NCJRS Photocopy Services
Box 6000
Rockville, MD 20849-6000
United States of America
Document: PDF
Type: Best Practice/State-of-the-Art Review
Language: English
Country: United States of America
Annotation: This study presents the results of a national assessment of state-of-the-art-knowledge (as it existed in 1981) regarding the institutionalization and victimization of youth under 18 years old in the juvenile justice system as well as data on juveniles managed in the criminal justice system.
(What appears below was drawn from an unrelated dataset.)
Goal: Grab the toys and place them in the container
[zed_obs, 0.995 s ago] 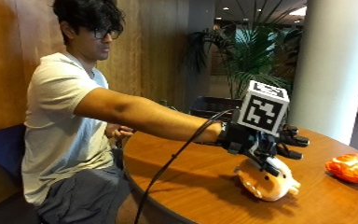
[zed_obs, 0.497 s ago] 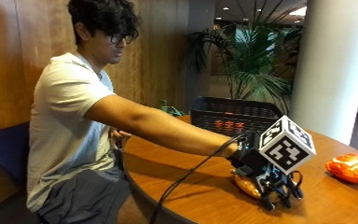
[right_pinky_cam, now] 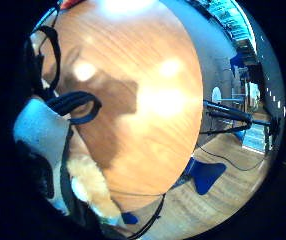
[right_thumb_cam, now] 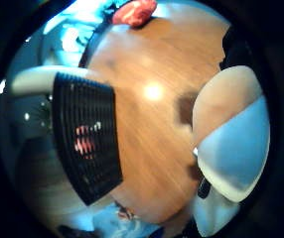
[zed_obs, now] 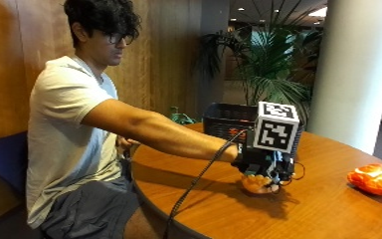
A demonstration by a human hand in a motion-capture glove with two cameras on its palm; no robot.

Abstract: This report outlines the formal legal procedures and informal mechanisms involved in the institutionalization of juveniles in adult and juvenile facilities. Three aspects of institutionalization as they existed in 1981 are examined: the actual number of juveniles under 18 years old in institutions, increases or decreases in this number, and the proportion of institutionalized juveniles in secure facilities. A literature review (1981) focuses on juvenile victimization in and by institutions. Legal challenges that may be brought on behalf of incarcerated juveniles are also discussed. The report concludes by explaining policy implications of a number of issues affecting victimized youth under 18 years old in juvenile and adult institutions. These include the reduction of juvenile justice system dependency on institutions, the need for a viable Federal institutionalization policy, the need for States to take a more critical role in protecting the rights and addressing problems of juveniles placed outside the home, and the need for local agencies and institutions to take action to prevent institutional abuse. The report points to information gaps regarding institutionalization of youth under 18, the need for further research in this area, and the juvenile justice system's over-reliance on institutionalization in general. 141 references, 16 tables.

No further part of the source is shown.